TASK DIRECTIONS: For this exercise, output every line of the data as it stands.
LISTED ENTRIES Start Marker
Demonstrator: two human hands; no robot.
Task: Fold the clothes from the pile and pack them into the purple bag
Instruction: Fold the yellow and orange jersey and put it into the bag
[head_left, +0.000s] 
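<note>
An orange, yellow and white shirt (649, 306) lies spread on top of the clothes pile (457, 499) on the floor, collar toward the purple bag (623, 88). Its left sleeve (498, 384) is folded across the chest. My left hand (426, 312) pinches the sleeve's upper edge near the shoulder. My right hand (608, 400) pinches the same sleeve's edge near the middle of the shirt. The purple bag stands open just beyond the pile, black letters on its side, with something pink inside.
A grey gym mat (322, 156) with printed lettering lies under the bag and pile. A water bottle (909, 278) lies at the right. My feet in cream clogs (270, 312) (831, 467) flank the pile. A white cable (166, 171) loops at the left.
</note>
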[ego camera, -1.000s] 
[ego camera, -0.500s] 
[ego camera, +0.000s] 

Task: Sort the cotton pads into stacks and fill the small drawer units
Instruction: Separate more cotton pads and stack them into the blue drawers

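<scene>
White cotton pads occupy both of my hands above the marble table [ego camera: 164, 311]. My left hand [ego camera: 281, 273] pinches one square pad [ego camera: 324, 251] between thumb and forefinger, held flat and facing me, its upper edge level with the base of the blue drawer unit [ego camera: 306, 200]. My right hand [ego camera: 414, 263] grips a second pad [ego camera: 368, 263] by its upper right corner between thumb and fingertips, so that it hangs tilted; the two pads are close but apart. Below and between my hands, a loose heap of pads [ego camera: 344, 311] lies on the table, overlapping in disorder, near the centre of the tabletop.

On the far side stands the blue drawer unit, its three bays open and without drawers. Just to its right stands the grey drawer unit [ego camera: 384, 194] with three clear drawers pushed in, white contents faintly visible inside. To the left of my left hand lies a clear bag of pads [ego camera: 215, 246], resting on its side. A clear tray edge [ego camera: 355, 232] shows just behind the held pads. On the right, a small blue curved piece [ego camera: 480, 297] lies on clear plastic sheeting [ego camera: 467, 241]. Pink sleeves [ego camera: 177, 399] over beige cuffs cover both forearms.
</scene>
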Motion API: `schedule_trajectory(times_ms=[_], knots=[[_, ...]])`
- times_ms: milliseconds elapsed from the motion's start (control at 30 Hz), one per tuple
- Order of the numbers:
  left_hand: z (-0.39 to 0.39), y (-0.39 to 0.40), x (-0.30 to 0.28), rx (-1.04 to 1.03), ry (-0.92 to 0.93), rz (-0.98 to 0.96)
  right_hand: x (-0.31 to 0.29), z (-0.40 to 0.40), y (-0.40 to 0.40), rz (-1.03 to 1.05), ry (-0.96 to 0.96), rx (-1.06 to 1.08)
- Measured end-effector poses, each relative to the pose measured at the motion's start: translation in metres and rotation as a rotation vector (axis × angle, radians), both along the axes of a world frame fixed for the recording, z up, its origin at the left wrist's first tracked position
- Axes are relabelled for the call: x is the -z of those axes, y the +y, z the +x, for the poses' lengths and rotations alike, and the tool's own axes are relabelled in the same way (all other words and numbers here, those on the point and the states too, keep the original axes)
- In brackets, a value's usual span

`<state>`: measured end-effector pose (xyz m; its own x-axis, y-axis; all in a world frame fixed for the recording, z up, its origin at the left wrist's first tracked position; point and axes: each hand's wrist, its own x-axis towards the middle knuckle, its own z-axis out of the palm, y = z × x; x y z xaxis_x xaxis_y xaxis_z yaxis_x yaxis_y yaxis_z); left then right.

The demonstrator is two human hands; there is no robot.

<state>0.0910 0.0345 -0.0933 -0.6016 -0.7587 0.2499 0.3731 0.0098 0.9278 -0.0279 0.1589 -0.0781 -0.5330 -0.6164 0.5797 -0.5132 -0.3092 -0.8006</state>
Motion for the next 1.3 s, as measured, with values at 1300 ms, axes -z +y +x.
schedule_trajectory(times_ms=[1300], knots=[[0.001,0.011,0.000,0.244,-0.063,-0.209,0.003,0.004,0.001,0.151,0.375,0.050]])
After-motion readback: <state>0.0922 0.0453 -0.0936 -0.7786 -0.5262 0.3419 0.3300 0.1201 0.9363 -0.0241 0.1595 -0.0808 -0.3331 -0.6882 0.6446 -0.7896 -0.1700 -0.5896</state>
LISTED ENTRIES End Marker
SOLUTION TO THIS TASK:
Demonstrator: two human hands; no robot.
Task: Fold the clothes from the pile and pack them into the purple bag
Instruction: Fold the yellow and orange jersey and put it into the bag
[head_left, +0.000s] 
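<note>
An orange, yellow and white shirt (649, 306) lies spread on top of the clothes pile (457, 499) on the floor, collar toward the purple bag (623, 88). Its left sleeve (498, 384) is folded across the chest. My left hand (426, 312) pinches the sleeve's upper edge near the shoulder. My right hand (608, 400) pinches the same sleeve's edge near the middle of the shirt. The purple bag stands open just beyond the pile, black letters on its side, with something pink inside.
A grey gym mat (322, 156) with printed lettering lies under the bag and pile. A water bottle (909, 278) lies at the right. My feet in cream clogs (270, 312) (831, 467) flank the pile. A white cable (166, 171) loops at the left.
</note>
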[ego camera, -1.000s] 
[ego camera, -0.500s] 
[ego camera, +0.000s] 

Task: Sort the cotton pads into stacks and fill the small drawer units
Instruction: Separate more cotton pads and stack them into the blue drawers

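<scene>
White cotton pads occupy both of my hands above the marble table [ego camera: 164, 311]. My left hand [ego camera: 281, 273] pinches one square pad [ego camera: 324, 251] between thumb and forefinger, held flat and facing me, its upper edge level with the base of the blue drawer unit [ego camera: 306, 200]. My right hand [ego camera: 414, 263] grips a second pad [ego camera: 368, 263] by its upper right corner between thumb and fingertips, so that it hangs tilted; the two pads are close but apart. Below and between my hands, a loose heap of pads [ego camera: 344, 311] lies on the table, overlapping in disorder, near the centre of the tabletop.

On the far side stands the blue drawer unit, its three bays open and without drawers. Just to its right stands the grey drawer unit [ego camera: 384, 194] with three clear drawers pushed in, white contents faintly visible inside. To the left of my left hand lies a clear bag of pads [ego camera: 215, 246], resting on its side. A clear tray edge [ego camera: 355, 232] shows just behind the held pads. On the right, a small blue curved piece [ego camera: 480, 297] lies on clear plastic sheeting [ego camera: 467, 241]. Pink sleeves [ego camera: 177, 399] over beige cuffs cover both forearms.
</scene>
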Motion API: `schedule_trajectory(times_ms=[_], knots=[[_, ...]])`
- times_ms: milliseconds elapsed from the motion's start (control at 30 Hz), one per tuple
- Order of the numbers:
  left_hand: z (-0.39 to 0.39), y (-0.39 to 0.40), x (-0.30 to 0.28), rx (-1.04 to 1.03), ry (-0.92 to 0.93), rz (-0.98 to 0.96)
  right_hand: x (-0.31 to 0.29), z (-0.40 to 0.40), y (-0.40 to 0.40), rz (-1.03 to 1.05), ry (-0.96 to 0.96), rx (-1.06 to 1.08)
- Measured end-effector poses, each relative to the pose measured at the motion's start: translation in metres and rotation as a rotation vector (axis × angle, radians), both along the axes of a world frame fixed for the recording, z up, its origin at the left wrist's first tracked position
- Axes are relabelled for the call: x is the -z of those axes, y the +y, z the +x, for the poses' lengths and rotations alike, and the tool's own axes are relabelled in the same way (all other words and numbers here, those on the point and the states too, keep the original axes)
- In brackets, a value's usual span

`<state>`: measured end-effector pose (xyz m; its own x-axis, y-axis; all in a world frame fixed for the recording, z up, its origin at the left wrist's first tracked position; point and axes: each hand's wrist, its own x-axis towards the middle knuckle, its own z-axis out of the palm, y = z × x; x y z xaxis_x xaxis_y xaxis_z yaxis_x yaxis_y yaxis_z); left then right.

The demonstrator is two human hands; there is no robot.

<state>0.0910 0.0345 -0.0933 -0.6016 -0.7587 0.2499 0.3731 0.0098 0.9278 -0.0279 0.1589 -0.0781 -0.5330 -0.6164 0.5797 -0.5132 -0.3092 -0.8006</state>
Motion for the next 1.3 s, as measured, with values at 1300 ms, axes -z +y +x.
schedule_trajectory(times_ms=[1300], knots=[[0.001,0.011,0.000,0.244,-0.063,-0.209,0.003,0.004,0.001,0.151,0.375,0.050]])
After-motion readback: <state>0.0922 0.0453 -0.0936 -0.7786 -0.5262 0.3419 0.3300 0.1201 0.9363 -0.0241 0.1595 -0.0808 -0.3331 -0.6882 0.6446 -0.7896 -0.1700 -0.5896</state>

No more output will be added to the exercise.